In the absence of specific treatment, management is essentially based on early diagnosis and the introduction of hemodynamic support therapy. The introduction of a vasopressor or inotropic treatment is often necessary, and the most severe cases may justify the introduction of external circulatory assistance [11]. In the literature, the time it takes for a functional myocardial recovery is quite variable.
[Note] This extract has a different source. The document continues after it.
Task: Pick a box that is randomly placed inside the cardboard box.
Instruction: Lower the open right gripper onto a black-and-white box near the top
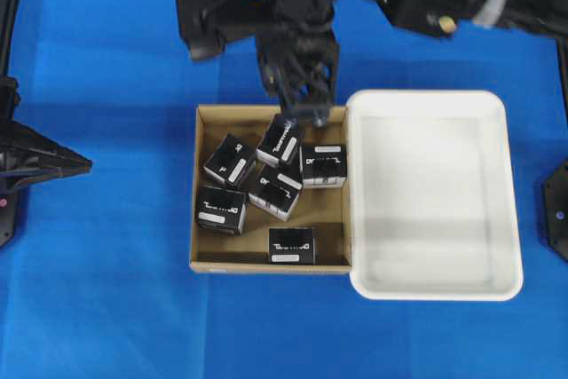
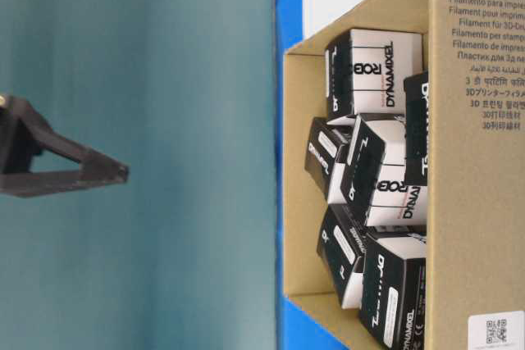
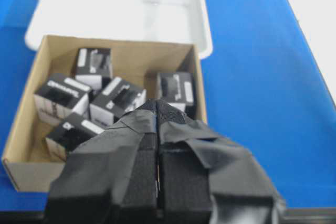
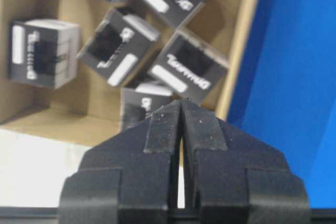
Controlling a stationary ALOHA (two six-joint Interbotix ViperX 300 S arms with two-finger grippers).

While the two patients reported by Wolfe et al. required one week and two weeks each for restoration to their baseline cardiac function [12], the patient reported by Vandyke et al. was able to be weaned off of all inotropic and ventilator assistance four days following her decompensation [7]. In our intriguing situation, hypothetically, the combination of hemodynamic and ischemic theories would explain the right ventricular failure: the consequent massive tricuspid regurgitation and its resolution. Right ventricular enlargement due to increased venous return and right myocardial stunning due to the impairment of coronary blood flow resulted in annular dilatation and tricuspid regurgitation. The spontaneous resolution of the leak in a few days testifies to its purely functional character despite its laminar nature.

Conclusions

PDS is rare but serious with a high mortality rate. Close hemodynamic monitoring is strongly advised during the first day post-drainage, and transthoracic echocardiography should be performed immediately if clinical deterioration occurs. However, this syndrome can have some particular presentations, like the one highlighted in our observation. Given the paucity of data on the subject, management is decided on a case-by-case basis and depends on the clinical presentation; it ranges from close monitoring in cases of good hemodynamic tolerance to hemodynamic support therapies with circulatory assistance in extreme cases.